Medicine is equally, if not more complex. However, there is one important difference between medicine and, say, aviation or automobile manufacturing or space launches. In everything except medicine, if someone is maimed or dies then something obviously went Very Wrong. In medicine, however, you can do everything correctly and still wind up with a corpse in the morgue. Unlike any other high-tech endeavor, death is not, in and of itself, a proof of wrong-doing. But the average person is so used to thinking that injury or death is the result of wrong-doing that I think it can be very very difficult for said person to wrap his or her brain around the idea that, despite the bad outcome, nothing wrong was done.

What’s the solution? I don’t know. I do have a fondness for the jury system and I think in many instances it DOES work as it’s supposed to. But maybe in some areas it’s not the best solution.

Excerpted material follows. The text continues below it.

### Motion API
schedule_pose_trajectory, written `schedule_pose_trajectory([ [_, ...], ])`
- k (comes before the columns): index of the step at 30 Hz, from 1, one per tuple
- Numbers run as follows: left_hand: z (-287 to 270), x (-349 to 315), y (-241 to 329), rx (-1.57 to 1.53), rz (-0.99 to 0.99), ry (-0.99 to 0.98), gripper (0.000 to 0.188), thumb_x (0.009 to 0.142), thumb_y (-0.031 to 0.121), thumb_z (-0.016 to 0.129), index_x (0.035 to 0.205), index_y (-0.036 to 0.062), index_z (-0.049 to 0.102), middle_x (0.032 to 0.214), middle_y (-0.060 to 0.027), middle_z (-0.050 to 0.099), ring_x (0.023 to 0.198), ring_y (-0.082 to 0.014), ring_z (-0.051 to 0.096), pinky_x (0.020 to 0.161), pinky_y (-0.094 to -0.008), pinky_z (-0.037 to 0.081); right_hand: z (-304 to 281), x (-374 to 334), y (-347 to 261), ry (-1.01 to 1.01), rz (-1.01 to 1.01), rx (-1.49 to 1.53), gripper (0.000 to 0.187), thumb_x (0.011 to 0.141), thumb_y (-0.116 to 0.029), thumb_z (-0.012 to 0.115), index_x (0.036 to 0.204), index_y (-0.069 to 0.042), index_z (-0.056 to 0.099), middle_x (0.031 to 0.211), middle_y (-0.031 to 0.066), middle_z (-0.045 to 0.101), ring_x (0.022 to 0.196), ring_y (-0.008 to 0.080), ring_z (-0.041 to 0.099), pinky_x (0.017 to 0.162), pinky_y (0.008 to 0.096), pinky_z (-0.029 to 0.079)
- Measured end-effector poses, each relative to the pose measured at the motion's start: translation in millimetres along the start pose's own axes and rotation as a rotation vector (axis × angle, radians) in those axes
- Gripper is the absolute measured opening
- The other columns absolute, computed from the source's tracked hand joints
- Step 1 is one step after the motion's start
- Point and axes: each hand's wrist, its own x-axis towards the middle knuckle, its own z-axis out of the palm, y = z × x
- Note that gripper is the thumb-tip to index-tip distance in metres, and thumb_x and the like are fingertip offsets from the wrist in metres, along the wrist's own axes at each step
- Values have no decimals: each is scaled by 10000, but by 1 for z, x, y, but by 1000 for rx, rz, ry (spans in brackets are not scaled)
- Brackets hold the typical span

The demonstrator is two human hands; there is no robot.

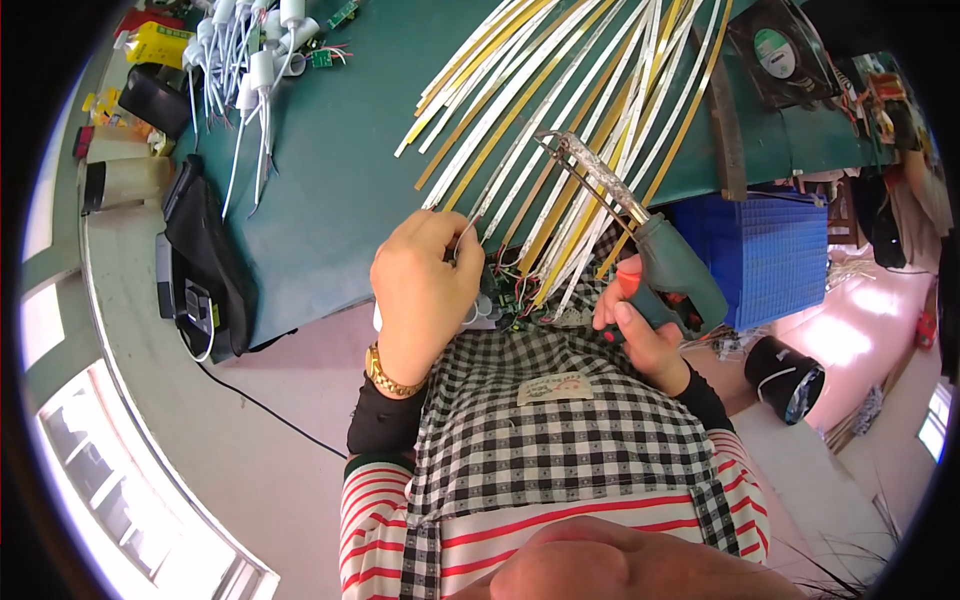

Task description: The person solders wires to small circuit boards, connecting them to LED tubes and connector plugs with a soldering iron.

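Two hands busy at the green table's (pixel 340 170) near edge — left hand (pixel 425 285) pinches a strip end (pixel 470 228), right hand (pixel 640 325) clamped on the green tool (pixel 672 270). Best keep the pinched end still, the tip approaching slowly.

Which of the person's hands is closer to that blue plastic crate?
Right. The right hand, gripping a green glue gun, sits just beside the blue crate. The left hand, pinching a light strip, is farther off, beyond the gun.
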Motion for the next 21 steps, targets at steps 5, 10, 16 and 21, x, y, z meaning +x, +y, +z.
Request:
schedule_pose_trajectory([
  [5, 16, 3, -7, 156, 97, 77, 39, 716, 70, 659, 735, 75, 625, 725, -49, 577, 713, -257, 534, 665, -377, 388, -2, -3, 6, -11, -45, -3, 401, 885, -102, 554, 1237, -24, 378, 770, 77, 511, 682, 154, 502, 630, 336, 490],
  [10, 13, 5, -15, 193, 94, 19, 39, 735, 71, 627, 756, 90, 601, 771, -25, 557, 785, -247, 460, 749, -385, 295, -6, -5, 8, -83, -29, -63, 410, 908, -123, 537, 1269, -47, 358, 775, 77, 508, 706, 167, 517, 657, 337, 485],
  [16, 11, 9, -13, 200, 87, -42, 44, 741, 75, 622, 760, 87, 584, 776, -32, 551, 787, -251, 463, 753, -395, 303, -13, -9, 10, -194, 2, -82, 407, 920, -103, 515, 1288, -53, 348, 797, 78, 506, 705, 179, 529, 678, 331, 475],
  [21, 8, 10, -11, 212, 93, -72, 54, 737, 73, 623, 757, 86, 575, 770, -33, 537, 782, -254, 457, 765, -402, 305, -19, -6, 3, -377, 38, -207, 399, 919, -73, 498, 1285, -46, 342, 804, 77, 508, 722, 188, 568, 680, 320, 477],
])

Or maybe we need some sort of pool of people with knowledge in an area from which to draw juors - as it stands now, during jury selection lawyers try to eliminate people from the panel that might know a great deal about a subject. Or we get into conflict of interest problems (which is why lawyers are not permitted to serve on juries). But when the point of contention is of a highly technical nature I’m not convinced that pulling 12 citizens at random (after filtering through lawyers to make sure no one is too much an expert) off the street is the best way to determine innocence or guilt.